ブルックリンが育んだ、ポップでエキセントリックな人気デュオ

ニューヨークのブルックリンを拠点に活動する、マット・ジョンソン(Keys/Vo)とキム・シフィノ(Dr/Vo)からなる男女デュオ、MATT & KIM。シンセとドラムのみというシンプルな編成から繰り出される、ポップで、ダンサブルで、パンキッシュで、そして手づくり感満点のサウンドが持ち味の、いかにもブルックリンらしいセンスを持った注目株です。

そんな彼らが、最新アルバム『GRAND』(’08)に、リミックス曲を追加収録した日本編集盤、『GRAND – Deluxe Edition』をリリースしました。本国で40万枚のセールスを記録した「Daylight」や、全米大学生の投票によって選ばれるMTVのWoodie Awardsで、ベスト・ビデオ2009賞を受賞した「Lessons Learned」を収録した話題作です。

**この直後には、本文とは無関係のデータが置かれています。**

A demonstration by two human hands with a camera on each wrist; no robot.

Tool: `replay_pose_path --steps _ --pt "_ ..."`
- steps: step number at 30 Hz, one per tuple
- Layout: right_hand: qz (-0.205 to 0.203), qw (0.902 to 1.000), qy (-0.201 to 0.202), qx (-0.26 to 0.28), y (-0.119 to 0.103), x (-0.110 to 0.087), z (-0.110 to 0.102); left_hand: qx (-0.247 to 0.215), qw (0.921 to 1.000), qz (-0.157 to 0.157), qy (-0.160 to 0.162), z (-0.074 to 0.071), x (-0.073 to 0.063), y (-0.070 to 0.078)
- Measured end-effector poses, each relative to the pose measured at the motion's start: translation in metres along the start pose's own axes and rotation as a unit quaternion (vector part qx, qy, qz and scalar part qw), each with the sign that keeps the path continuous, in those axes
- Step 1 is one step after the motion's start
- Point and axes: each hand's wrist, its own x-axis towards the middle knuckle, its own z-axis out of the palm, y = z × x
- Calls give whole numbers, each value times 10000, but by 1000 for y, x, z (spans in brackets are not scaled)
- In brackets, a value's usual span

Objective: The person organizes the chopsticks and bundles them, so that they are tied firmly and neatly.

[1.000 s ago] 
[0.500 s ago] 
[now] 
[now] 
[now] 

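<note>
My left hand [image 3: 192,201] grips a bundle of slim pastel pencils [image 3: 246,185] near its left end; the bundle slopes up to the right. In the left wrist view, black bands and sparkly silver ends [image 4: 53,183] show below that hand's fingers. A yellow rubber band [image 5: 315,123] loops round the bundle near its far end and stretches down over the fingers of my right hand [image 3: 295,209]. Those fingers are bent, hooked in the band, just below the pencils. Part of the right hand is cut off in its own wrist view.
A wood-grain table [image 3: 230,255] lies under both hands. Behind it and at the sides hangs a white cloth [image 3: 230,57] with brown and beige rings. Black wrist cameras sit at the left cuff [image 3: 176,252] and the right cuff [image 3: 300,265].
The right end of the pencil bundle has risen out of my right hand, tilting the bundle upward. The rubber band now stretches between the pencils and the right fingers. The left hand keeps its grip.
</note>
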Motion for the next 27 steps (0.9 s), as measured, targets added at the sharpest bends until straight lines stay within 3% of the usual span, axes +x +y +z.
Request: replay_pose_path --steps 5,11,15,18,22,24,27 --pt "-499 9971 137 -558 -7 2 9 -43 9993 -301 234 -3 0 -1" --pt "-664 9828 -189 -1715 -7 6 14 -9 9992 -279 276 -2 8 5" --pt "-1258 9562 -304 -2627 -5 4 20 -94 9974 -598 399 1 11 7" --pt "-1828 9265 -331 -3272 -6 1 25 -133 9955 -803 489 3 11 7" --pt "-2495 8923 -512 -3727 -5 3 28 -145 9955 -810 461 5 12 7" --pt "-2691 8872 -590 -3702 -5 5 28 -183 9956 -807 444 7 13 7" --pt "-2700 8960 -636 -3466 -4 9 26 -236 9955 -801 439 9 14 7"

というわけで、ここではメンバーのキムに、本作の内容とMATT & KIMの音楽性について聞いてみました。なお、彼らはフジロックで来日することが決定しています。


――あなた達は、もともと音楽活動をやるつもりはもちろん、楽器演奏もできなかったそうですね。MATT & KIMを結成して、音楽活動をやってみようと思ったきっかけは何だったんですか?

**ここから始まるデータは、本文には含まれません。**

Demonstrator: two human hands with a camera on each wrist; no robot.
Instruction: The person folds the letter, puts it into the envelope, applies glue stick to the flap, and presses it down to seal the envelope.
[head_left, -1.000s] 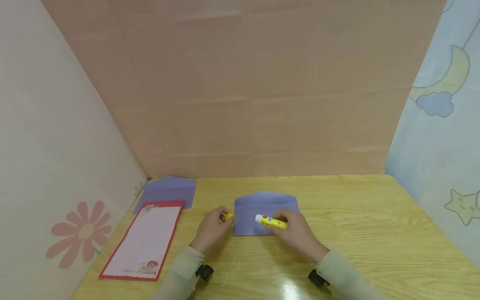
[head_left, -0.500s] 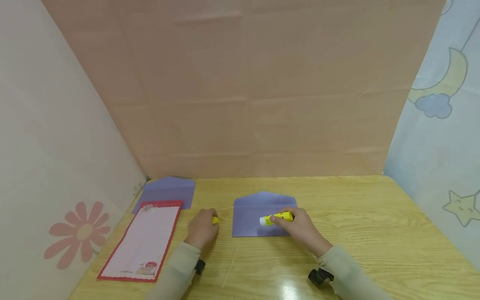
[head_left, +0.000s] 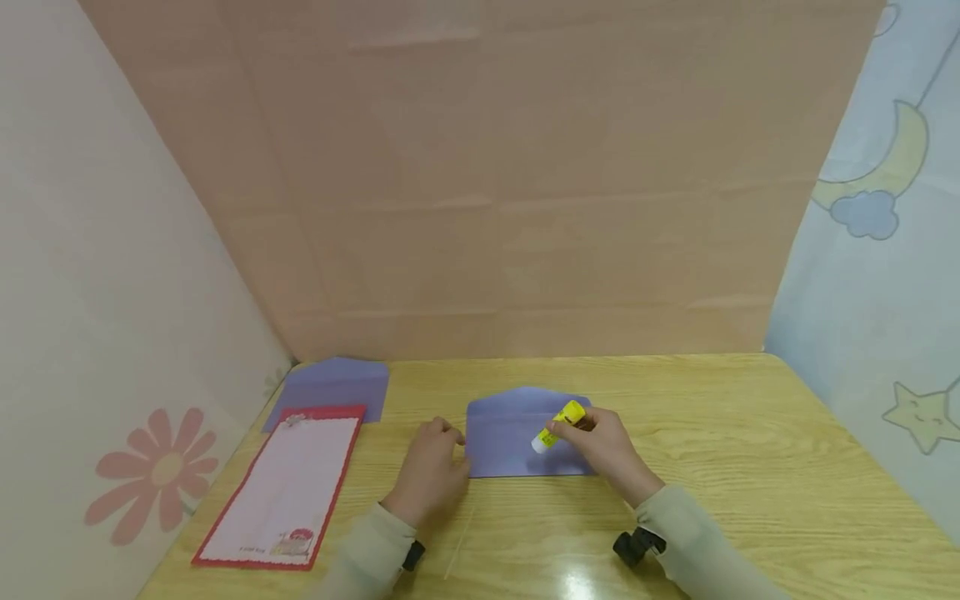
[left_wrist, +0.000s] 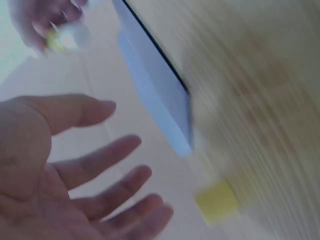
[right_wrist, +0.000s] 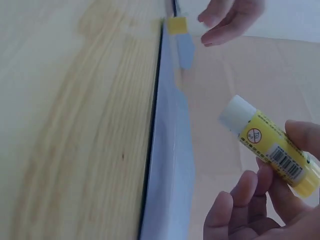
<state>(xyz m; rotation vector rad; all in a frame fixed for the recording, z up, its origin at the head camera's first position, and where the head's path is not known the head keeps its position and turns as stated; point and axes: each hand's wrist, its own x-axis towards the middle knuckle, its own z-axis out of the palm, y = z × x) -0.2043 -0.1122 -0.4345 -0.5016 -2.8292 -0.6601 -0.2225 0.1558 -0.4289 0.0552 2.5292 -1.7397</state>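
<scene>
In the head view a purple envelope lies on the table with its flap pointing away. My right hand holds an uncapped yellow glue stick above it, white end tilted down to the left. At the envelope's left edge is my left hand, and the left wrist view shows its fingers spread with nothing in them. A yellow cap stands on the table near the envelope; the left hand hides it in the head view.
Farther left, a second purple envelope lies partly under a red-bordered sheet of letter paper. A brown paper-covered wall rises at the table's back edge, with patterned side walls left and right.
My left hand moved left with the yellow cap, let it go on the table, then came back right to the envelope's edge. The glue stick's white end has tilted downward.
</scene>
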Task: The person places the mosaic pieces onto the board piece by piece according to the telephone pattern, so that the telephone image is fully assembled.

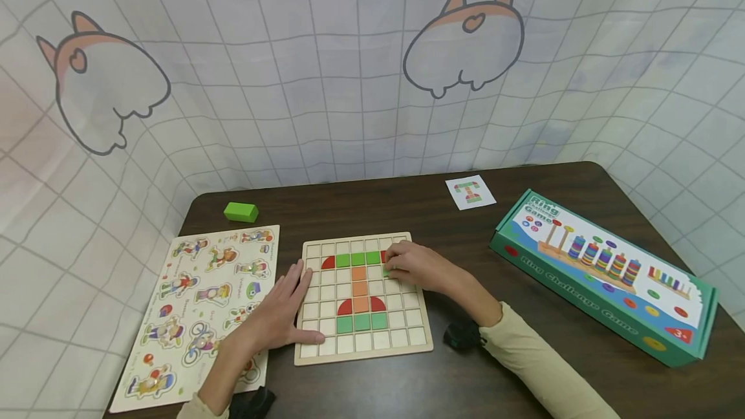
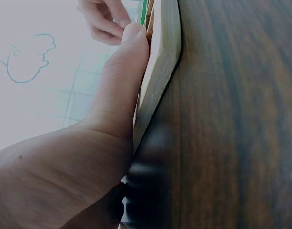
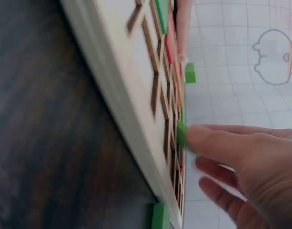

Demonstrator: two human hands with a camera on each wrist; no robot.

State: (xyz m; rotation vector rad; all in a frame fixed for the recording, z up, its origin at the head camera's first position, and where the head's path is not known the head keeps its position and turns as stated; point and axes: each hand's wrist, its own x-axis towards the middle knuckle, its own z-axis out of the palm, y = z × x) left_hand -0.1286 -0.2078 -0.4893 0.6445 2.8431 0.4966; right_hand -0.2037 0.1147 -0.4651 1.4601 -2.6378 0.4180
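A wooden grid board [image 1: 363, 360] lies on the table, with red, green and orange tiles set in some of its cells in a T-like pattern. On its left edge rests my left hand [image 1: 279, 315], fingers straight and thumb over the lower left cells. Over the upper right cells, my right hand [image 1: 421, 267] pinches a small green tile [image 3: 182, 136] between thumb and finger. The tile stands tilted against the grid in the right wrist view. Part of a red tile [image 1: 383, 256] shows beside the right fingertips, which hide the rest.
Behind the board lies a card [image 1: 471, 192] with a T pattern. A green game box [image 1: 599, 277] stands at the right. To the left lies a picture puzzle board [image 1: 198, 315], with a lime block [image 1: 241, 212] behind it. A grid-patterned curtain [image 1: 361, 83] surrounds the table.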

「そう、バンドを始めるつもりは全然なかったの。ドラムをやってみたいって気持ちは、ずっとあったけどね。で、ある日、友達がドラム・セットをくれたから、早速そのドラムを自分のアパートの部屋に設置して、遊びながら叩くようになった。ちょうどマットも、友達の家の納屋で見つけたクレイジーなキーボードがあって、全然弾き方を知らなかったから、じゃあ二人の楽器を持ち寄って一緒に遊ぶと楽しいね、ってことになったわけ。そうしているうちに、友達に説得されて、というか無理矢理ライブをやらされたのよ」

――それが、’04年の10月のことですね。

「ニューヨークのクイーンズにある、アートスペースの地下でやったんだけど、その時はまだ自作の曲が3曲しかなかったし、バンド名もなかったわ。なりゆきで全てが進行していった感じだった。私達二人共メチャクチャ緊張していたから、あの夜の記憶ってほとんどないのよ。友達はみんなエンジョイしてくれたみたいだけど、ただナイスに振る舞っていてくれていただけかも」

――本格的に音楽活動を始めてからの音楽的なコンセプトは、どういうものでしたか? あなた達は、“ダンス・パンク”などと形容されることが多いですが。

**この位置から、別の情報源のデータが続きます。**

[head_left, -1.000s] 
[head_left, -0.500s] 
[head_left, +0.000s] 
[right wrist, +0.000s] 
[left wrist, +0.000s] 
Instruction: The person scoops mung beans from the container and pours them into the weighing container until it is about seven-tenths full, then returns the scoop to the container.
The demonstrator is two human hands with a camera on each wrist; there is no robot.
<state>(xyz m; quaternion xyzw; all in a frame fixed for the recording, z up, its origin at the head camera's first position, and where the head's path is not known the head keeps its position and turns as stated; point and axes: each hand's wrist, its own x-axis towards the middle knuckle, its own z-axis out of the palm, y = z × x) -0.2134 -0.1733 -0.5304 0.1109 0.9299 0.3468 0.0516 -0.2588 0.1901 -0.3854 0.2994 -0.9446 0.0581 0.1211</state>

「私達の音楽を説明するのって、一つのジャンルに当てはまらないことをやっているから、すごく難しいと思う。でも、そのおかげで、いろんなタイプのライブに出られる機会があって、最高よ。これまでに、ポップ・バンド、パンク・バンド、ヒップホップ・グループ、DJと同じステージに出ることができたわ。私達の音楽は、楽しくて解放された気分を味わいたい人達にピッタリだと思う。まぁ私達は、自分の楽器の弾き方もよく知らなかったわけだから、特定の音楽的コンセプトなんて持たずにバンドをはじめちゃったのよ」

――で、その後ツアーやライブ活動を重ね、’06年にデビュー・アルバム『MATT & KIM』を、’08年に『GRAND』をリリースし、現在に至るわけですが、ここまでのご自身の活動を振り返ってみて、いかがですか?

「長い道のりだったっていう実感は、あまりないかな。これからも、バンに乗り込んで、街に出て、ライブをやるっていう、最初と変わらないスタンスで活動を続けていくだけよ。最初は人家やアートスペースでやっていたライブが、今じゃ大規模なフェスティバルで、1万人を前に演奏できるまでになったけどね。でも、規模が変わっても自分達のパフォーマンスをやるだけでしょ。クレイジーなパーティーをね!」

――では、この度日本でもリリースされる『GRAND – Deluxe Edition』について教えてください。本作のテーマは何でしたか?

「アルバムのテーマは、“ブルックリン”よ。ブルックリンにある自分達の家を離れること、そして、その家に帰ってくることね。このアルバムをつくった後に、ブルックリンや、私達の近所、グランド・ストリート(彼らが暮らしている通りの名前)について書かかれた曲が多い、ってことに気がついたの」

――それで、“GRAND”というアルバム・タイトルなんですね。あなた達にとって、ブルックリンとはどんな街なんですか?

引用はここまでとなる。